Requirement: Repeat each line of the data exactly as written.

Collected data:
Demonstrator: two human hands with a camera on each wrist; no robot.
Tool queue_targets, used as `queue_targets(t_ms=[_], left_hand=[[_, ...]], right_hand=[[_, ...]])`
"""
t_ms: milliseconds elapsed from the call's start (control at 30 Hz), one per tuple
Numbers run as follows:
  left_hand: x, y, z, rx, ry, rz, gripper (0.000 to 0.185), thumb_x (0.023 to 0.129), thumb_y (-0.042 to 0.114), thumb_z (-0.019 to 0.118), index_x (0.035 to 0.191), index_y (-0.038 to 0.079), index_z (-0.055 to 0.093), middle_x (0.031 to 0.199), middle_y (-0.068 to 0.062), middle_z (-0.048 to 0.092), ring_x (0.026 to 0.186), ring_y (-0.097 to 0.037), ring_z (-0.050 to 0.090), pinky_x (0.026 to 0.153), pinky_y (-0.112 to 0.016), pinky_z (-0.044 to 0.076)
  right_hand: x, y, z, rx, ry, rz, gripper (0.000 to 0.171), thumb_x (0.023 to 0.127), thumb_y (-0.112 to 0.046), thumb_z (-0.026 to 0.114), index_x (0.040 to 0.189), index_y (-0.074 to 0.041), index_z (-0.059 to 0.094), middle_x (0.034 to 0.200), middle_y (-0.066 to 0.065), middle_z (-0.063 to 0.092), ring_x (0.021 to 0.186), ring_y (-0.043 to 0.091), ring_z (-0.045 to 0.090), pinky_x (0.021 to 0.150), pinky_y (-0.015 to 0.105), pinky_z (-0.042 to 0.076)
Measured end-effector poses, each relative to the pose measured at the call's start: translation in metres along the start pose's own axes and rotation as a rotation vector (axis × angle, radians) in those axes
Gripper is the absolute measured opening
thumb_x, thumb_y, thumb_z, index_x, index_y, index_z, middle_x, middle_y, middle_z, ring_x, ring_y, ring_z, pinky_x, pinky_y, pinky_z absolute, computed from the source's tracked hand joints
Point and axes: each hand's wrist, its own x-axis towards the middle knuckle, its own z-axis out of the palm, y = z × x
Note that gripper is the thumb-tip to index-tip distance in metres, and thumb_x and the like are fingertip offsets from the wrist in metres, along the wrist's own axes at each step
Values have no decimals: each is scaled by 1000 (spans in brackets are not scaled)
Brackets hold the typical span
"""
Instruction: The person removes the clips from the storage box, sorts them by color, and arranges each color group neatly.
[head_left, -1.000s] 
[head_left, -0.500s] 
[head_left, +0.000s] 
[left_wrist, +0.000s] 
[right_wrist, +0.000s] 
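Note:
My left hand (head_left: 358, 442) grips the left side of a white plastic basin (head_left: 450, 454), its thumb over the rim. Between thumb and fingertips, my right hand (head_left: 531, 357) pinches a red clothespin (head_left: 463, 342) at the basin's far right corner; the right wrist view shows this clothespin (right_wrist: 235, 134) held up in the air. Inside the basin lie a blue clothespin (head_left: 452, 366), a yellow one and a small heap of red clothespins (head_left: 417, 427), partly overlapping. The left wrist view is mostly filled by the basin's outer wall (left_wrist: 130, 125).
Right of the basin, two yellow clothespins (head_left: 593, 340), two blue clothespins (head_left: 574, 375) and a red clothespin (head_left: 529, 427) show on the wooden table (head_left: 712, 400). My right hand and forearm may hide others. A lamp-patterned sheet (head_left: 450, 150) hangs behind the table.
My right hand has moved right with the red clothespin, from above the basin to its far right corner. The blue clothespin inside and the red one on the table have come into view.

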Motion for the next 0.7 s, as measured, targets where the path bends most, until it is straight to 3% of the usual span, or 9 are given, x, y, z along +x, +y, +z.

Solution to this exercise:
Demonstrator: two human hands with a camera on each wrist; no robot.
Tool queue_targets, used as `queue_targets(t_ms=[_], left_hand=[[_, ...]], right_hand=[[_, ...]])`
"""
t_ms: milliseconds elapsed from the call's start (control at 30 Hz), one per tuple
Numbers run as follows:
  left_hand: x, y, z, rx, ry, rz, gripper (0.000 to 0.185), thumb_x (0.023 to 0.129), thumb_y (-0.042 to 0.114), thumb_z (-0.019 to 0.118), index_x (0.035 to 0.191), index_y (-0.038 to 0.079), index_z (-0.055 to 0.093), middle_x (0.031 to 0.199), middle_y (-0.068 to 0.062), middle_z (-0.048 to 0.092), ring_x (0.026 to 0.186), ring_y (-0.097 to 0.037), ring_z (-0.050 to 0.090), pinky_x (0.026 to 0.153), pinky_y (-0.112 to 0.016), pinky_z (-0.044 to 0.076)
  right_hand: x, y, z, rx, ry, rz, gripper (0.000 to 0.171), thumb_x (0.023 to 0.127), thumb_y (-0.112 to 0.046), thumb_z (-0.026 to 0.114), index_x (0.040 to 0.189), index_y (-0.074 to 0.041), index_z (-0.059 to 0.094), middle_x (0.034 to 0.200), middle_y (-0.066 to 0.065), middle_z (-0.063 to 0.092), ring_x (0.021 to 0.186), ring_y (-0.043 to 0.091), ring_z (-0.045 to 0.090), pinky_x (0.021 to 0.150), pinky_y (-0.015 to 0.105), pinky_z (-0.042 to 0.076)
Measured end-effector poses, each relative to the pose measured at the call's start: translation in metres along the start pose's own axes and rotation as a rotation vector (axis × angle, radians) in those axes
Gripper is the absolute measured opening
thumb_x, thumb_y, thumb_z, index_x, index_y, index_z, middle_x, middle_y, middle_z, ring_x, ring_y, ring_z, pinky_x, pinky_y, pinky_z absolute, computed from the source's tracked hand joints
Point and axes: each hand's wrist, its own x-axis towards the middle knuckle, its own z-axis out of the palm, y = z × x
Note that gripper is the thumb-tip to index-tip distance in metres, and thumb_x and the like are fingertip offsets from the wrist in metres, along the wrist's own axes at each step
Values have no decimals: each is scaled by 1000 (spans in brackets are not scaled)
Brackets hold the typical span
"""
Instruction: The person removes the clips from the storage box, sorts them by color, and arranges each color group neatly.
[head_left, -1.000s] 
[head_left, -0.500s] 
[head_left, +0.000s] 
[left_wrist, +0.000s] 
[right_wrist, +0.000s] 
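Note:
My left hand (head_left: 358, 442) grips the left side of a white plastic basin (head_left: 450, 454), its thumb over the rim. Between thumb and fingertips, my right hand (head_left: 531, 357) pinches a red clothespin (head_left: 463, 342) at the basin's far right corner; the right wrist view shows this clothespin (right_wrist: 235, 134) held up in the air. Inside the basin lie a blue clothespin (head_left: 452, 366), a yellow one and a small heap of red clothespins (head_left: 417, 427), partly overlapping. The left wrist view is mostly filled by the basin's outer wall (left_wrist: 130, 125).
Right of the basin, two yellow clothespins (head_left: 593, 340), two blue clothespins (head_left: 574, 375) and a red clothespin (head_left: 529, 427) show on the wooden table (head_left: 712, 400). My right hand and forearm may hide others. A lamp-patterned sheet (head_left: 450, 150) hangs behind the table.
My right hand has moved right with the red clothespin, from above the basin to its far right corner. The blue clothespin inside and the red one on the table have come into view.
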
Motion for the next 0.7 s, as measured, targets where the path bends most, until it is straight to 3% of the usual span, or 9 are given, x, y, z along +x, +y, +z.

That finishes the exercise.